Task requirements:
Write the data out again so that it matches word for word.

Exercise data:

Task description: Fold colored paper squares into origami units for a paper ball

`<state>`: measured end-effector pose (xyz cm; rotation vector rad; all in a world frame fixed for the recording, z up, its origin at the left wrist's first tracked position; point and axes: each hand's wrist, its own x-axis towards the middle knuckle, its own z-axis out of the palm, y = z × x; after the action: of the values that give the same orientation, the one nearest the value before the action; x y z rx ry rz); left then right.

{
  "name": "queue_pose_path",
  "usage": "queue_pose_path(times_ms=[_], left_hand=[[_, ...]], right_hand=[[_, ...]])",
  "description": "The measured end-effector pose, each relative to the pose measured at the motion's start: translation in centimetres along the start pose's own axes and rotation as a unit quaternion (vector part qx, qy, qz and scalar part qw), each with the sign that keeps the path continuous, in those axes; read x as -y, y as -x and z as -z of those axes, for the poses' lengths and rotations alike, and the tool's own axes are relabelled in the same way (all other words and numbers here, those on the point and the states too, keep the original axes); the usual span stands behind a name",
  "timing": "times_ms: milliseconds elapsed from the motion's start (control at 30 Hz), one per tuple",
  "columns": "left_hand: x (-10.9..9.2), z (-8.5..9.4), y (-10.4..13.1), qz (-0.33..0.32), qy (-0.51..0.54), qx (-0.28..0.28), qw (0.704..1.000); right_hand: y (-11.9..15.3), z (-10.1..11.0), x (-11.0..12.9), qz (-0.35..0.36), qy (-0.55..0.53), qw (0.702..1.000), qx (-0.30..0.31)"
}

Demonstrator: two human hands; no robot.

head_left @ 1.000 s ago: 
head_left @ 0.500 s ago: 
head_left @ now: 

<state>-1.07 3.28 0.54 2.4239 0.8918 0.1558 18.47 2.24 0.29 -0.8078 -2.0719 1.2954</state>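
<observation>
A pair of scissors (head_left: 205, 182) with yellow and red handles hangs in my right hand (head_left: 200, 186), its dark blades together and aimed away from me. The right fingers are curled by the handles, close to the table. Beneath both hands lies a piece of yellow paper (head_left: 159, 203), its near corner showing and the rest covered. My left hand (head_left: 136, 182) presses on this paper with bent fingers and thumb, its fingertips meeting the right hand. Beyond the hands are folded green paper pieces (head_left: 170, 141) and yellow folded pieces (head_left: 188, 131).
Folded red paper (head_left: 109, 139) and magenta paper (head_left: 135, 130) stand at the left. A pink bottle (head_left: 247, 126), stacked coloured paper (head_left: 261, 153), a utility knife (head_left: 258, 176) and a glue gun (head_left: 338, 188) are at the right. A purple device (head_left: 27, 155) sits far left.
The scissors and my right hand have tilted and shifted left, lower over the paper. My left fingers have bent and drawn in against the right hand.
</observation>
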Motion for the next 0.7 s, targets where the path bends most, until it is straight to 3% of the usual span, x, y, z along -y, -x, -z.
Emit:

Output of the exercise:
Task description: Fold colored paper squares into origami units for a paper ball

`<state>`: measured end-effector pose (xyz cm; rotation vector rad; all in a world frame fixed for the recording, z up, its origin at the left wrist's first tracked position; point and axes: each hand's wrist, its own x-axis towards the middle knuckle, its own z-axis out of the palm, y = z × x; after the action: of the values that give the same orientation, the one nearest the value before the action; x y z rx ry rz); left then right.

{
  "name": "queue_pose_path",
  "usage": "queue_pose_path(times_ms=[_], left_hand=[[_, ...]], right_hand=[[_, ...]])",
  "description": "The measured end-effector pose, each relative to the pose measured at the motion's start: translation in centimetres along the start pose's own axes and rotation as a unit quaternion (vector part qx, qy, qz and scalar part qw), each with the sign that keeps the path continuous, in those axes; read x as -y, y as -x and z as -z of those axes, for the poses' lengths and rotations alike, and the tool's own axes are relabelled in the same way (all other words and numbers here, those on the point and the states too, keep the original axes); the usual span stands behind a name",
  "timing": "times_ms: milliseconds elapsed from the motion's start (control at 30 Hz), one per tuple",
  "columns": "left_hand: x (-10.9..9.2), z (-8.5..9.4), y (-10.4..13.1), qz (-0.33..0.32), qy (-0.51..0.54), qx (-0.28..0.28), qw (0.704..1.000); right_hand: y (-11.9..15.3), z (-10.1..11.0), x (-11.0..12.9), qz (-0.35..0.36), qy (-0.55..0.53), qw (0.702..1.000), qx (-0.30..0.31)"
}

Demonstrator: two human hands; no robot.

head_left @ 1.000 s ago: 
head_left @ 0.500 s ago: 
head_left @ now: 

<state>-1.07 3.28 0.54 2.4239 0.8918 0.1558 18.47 2.24 0.29 -0.8078 -2.0719 1.2954</state>
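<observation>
A pair of scissors (head_left: 205, 182) with yellow and red handles hangs in my right hand (head_left: 200, 186), its dark blades together and aimed away from me. The right fingers are curled by the handles, close to the table. Beneath both hands lies a piece of yellow paper (head_left: 159, 203), its near corner showing and the rest covered. My left hand (head_left: 136, 182) presses on this paper with bent fingers and thumb, its fingertips meeting the right hand. Beyond the hands are folded green paper pieces (head_left: 170, 141) and yellow folded pieces (head_left: 188, 131).
Folded red paper (head_left: 109, 139) and magenta paper (head_left: 135, 130) stand at the left. A pink bottle (head_left: 247, 126), stacked coloured paper (head_left: 261, 153), a utility knife (head_left: 258, 176) and a glue gun (head_left: 338, 188) are at the right. A purple device (head_left: 27, 155) sits far left.
The scissors and my right hand have tilted and shifted left, lower over the paper. My left fingers have bent and drawn in against the right hand.
</observation>
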Motion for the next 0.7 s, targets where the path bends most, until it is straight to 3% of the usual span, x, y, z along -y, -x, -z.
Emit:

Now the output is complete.